Jerzy Owsiak nie kryje emocji po kolejnej decyzji rządzących. Fot. WOŚP
Jerzy Owsiak nie kryje emocji po kolejnej decyzji rządzących. Fot. WOŚP

Państwowy Instytut Medyczny. Pomysł oburza Owsiaka, Niedzielski broni inicjatywy

Redakcja Redakcja Zdrowie Obserwuj temat Obserwuj notkę 69
Pomysł powołania Państwowego Instytutu Medycznego oburzyło część opozycji. Głos zabrał nawet szef WOŚP Jerzy Owsiak, który oskarżał rząd o stworzenie "prywatnego szpitala" i "bezczelność". Minister zdrowia Adam Niedzielski broni pomysłu.

Niedzielski tłumaczy się z inicjatywy

16 listopada Sejm uchwalił ustawę, zgodnie z którą w wyniku przekształcenia Centralnego Szpitala Klinicznego MSWiA powstanie Państwowy Instytut Medyczny. Lecznica stanie się placówką badawczą.

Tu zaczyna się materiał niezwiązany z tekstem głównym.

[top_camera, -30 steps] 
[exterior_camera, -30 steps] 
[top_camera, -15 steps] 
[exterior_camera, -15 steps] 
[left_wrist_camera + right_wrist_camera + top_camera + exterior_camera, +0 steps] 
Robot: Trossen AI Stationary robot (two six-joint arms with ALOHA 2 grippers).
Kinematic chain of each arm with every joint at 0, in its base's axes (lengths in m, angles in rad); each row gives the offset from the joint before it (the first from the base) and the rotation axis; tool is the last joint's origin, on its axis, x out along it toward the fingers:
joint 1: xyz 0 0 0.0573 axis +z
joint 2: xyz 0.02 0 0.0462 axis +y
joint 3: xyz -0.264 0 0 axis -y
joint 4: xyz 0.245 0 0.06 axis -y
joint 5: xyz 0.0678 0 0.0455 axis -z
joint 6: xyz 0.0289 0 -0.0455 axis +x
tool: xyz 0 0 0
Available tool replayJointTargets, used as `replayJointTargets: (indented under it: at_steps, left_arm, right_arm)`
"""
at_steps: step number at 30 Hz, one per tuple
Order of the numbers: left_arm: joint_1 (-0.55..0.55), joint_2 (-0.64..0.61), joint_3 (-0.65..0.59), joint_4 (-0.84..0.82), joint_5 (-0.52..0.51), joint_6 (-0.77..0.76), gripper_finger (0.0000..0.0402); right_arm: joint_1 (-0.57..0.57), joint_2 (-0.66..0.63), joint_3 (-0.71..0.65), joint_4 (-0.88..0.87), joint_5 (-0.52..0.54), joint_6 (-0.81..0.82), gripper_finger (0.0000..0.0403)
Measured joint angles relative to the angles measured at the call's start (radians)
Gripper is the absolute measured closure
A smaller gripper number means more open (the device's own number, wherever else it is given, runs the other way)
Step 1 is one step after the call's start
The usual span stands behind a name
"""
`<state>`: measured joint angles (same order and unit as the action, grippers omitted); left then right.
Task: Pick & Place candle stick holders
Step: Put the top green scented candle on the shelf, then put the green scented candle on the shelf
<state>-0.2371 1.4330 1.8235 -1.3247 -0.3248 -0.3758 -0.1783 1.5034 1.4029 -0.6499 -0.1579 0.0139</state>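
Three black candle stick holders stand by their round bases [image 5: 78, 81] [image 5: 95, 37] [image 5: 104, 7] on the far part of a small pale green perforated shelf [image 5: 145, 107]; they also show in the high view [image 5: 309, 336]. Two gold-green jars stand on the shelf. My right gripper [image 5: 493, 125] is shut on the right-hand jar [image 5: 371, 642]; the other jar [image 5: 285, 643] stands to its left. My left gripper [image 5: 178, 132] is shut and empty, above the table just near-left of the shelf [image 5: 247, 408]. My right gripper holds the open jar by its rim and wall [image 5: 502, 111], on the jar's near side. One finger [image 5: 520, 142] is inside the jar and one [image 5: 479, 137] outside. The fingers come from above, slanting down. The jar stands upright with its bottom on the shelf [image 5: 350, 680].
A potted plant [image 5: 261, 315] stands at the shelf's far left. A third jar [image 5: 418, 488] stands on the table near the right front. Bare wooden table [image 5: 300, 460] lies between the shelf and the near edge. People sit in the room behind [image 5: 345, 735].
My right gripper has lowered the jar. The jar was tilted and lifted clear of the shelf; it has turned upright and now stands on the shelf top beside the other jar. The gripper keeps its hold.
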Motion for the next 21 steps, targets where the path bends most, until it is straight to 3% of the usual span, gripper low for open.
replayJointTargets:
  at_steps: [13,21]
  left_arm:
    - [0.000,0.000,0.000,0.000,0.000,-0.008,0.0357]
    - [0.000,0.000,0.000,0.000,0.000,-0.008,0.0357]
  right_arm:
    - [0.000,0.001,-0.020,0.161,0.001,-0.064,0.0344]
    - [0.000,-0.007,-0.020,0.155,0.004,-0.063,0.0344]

W środę odbyła się konferencja prasowa ministra zdrowia Adama Niedzielskiego, który pytany był o stanowisko Naczelnej Rady Lekarskiej w tej sprawie. Wcześniej zgłoszono wiele zastrzeżeń związanych z nową regulacją, która przypomina według krytyków wewnętrzną, prywatną służbę zdrowia dla VIP-ów.

— Istotą powołania instytutu jest możliwość prowadzenia samodzielnych badań, m.in. klinicznych, naukowych. (…) Powołanie instytutu nie ma kompletnie nic wspólnego z działalnością medyczną realizowaną przede wszystkim w ramach kontraktu z NFZ — powiedział Niedzielski.

Wątpliwości Naczelnej Rady Lekarskiej

Naczelna Rada Lekarska w swoim stanowisku z 15 listopada podkreśliła, że "wątpliwości budzi sam fakt, że Państwowy Instytut Medyczny Ministerstwa Spraw Wewnętrznych i Administracji ma powstać w sposób, który nie jest przewidziany w żadnej z dwóch ustaw systemowych". Możliwości przekształcenia SPZOZ-u w instytut badawczy nie przewiduje ani ustawa o działalności leczniczej, ani ustawa z 30 kwietnia 2010 r. o instytutach badawczych.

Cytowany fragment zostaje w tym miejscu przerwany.